Problem requirements: What you return should match the data below exactly, with no pictures in it.
═══ Provided material ═══
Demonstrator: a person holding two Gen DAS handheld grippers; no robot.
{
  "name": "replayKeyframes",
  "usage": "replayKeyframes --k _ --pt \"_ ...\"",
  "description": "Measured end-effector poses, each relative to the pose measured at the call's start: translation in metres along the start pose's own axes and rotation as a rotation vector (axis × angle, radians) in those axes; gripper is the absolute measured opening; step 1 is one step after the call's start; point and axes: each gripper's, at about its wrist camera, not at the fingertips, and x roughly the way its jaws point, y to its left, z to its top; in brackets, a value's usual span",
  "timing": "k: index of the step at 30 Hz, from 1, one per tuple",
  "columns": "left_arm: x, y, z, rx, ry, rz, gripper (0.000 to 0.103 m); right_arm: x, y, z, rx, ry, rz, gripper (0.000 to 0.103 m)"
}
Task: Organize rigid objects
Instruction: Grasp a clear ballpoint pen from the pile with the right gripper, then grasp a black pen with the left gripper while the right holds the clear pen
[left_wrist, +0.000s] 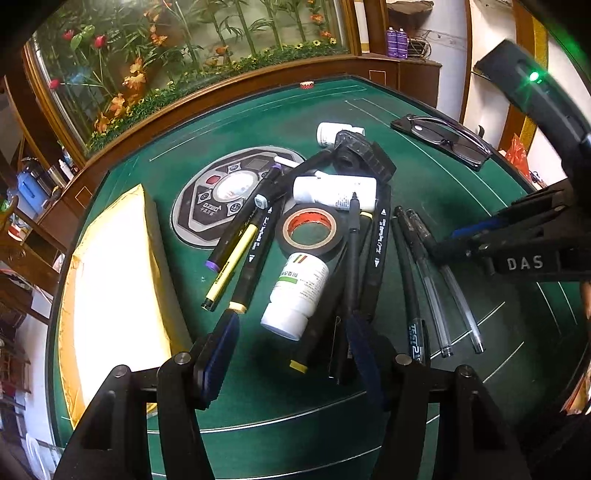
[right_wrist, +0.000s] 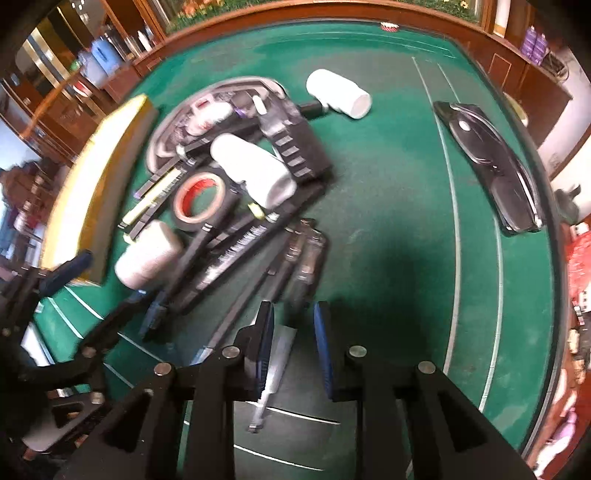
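A pile of rigid objects lies on the green felt table (left_wrist: 443, 206): a white pill bottle (left_wrist: 295, 295), a roll of black tape (left_wrist: 310, 230), several markers (left_wrist: 255, 254) and pens (left_wrist: 428, 280), two more white bottles (left_wrist: 334, 192) and a black part (left_wrist: 364, 155). My left gripper (left_wrist: 291, 354) is open, low over the table, its pads either side of the near pill bottle's cap. My right gripper (right_wrist: 293, 332) is open over the near ends of the clear pens (right_wrist: 273, 365); it also shows in the left wrist view (left_wrist: 461, 240). The right view is blurred.
A yellow padded envelope (left_wrist: 118, 280) lies at the left. A phone with glasses on it (left_wrist: 443, 140) lies at the far right. A round control panel (left_wrist: 229, 192) sits in the table's middle. A wooden rail and flower display stand behind.
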Motion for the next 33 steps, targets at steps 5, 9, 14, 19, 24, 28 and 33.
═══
Result:
Demonstrator: a person holding two Gen DAS handheld grippers; no robot.
{
  "name": "replayKeyframes",
  "usage": "replayKeyframes --k _ --pt \"_ ...\"",
  "description": "Measured end-effector poses, each relative to the pose measured at the call's start: translation in metres along the start pose's own axes and rotation as a rotation vector (axis × angle, radians) in those axes; gripper is the absolute measured opening; step 1 is one step after the call's start; point and axes: each gripper's, at about its wrist camera, not at the fingertips, and x roughly the way its jaws point, y to its left, z to its top; in brackets, a value's usual span",
  "timing": "k: index of the step at 30 Hz, from 1, one per tuple",
  "columns": "left_arm: x, y, z, rx, ry, rz, gripper (0.000 to 0.103 m); right_arm: x, y, z, rx, ry, rz, gripper (0.000 to 0.103 m)"
}
Task: Organize rigid objects
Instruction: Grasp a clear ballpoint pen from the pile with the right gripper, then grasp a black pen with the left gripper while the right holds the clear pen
[left_wrist, +0.000s] 
[right_wrist, +0.000s] 
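A pile of rigid objects lies on the green felt table (left_wrist: 443, 206): a white pill bottle (left_wrist: 295, 295), a roll of black tape (left_wrist: 310, 230), several markers (left_wrist: 255, 254) and pens (left_wrist: 428, 280), two more white bottles (left_wrist: 334, 192) and a black part (left_wrist: 364, 155). My left gripper (left_wrist: 291, 354) is open, low over the table, its pads either side of the near pill bottle's cap. My right gripper (right_wrist: 293, 332) is open over the near ends of the clear pens (right_wrist: 273, 365); it also shows in the left wrist view (left_wrist: 461, 240). The right view is blurred.
A yellow padded envelope (left_wrist: 118, 280) lies at the left. A phone with glasses on it (left_wrist: 443, 140) lies at the far right. A round control panel (left_wrist: 229, 192) sits in the table's middle. A wooden rail and flower display stand behind.
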Motion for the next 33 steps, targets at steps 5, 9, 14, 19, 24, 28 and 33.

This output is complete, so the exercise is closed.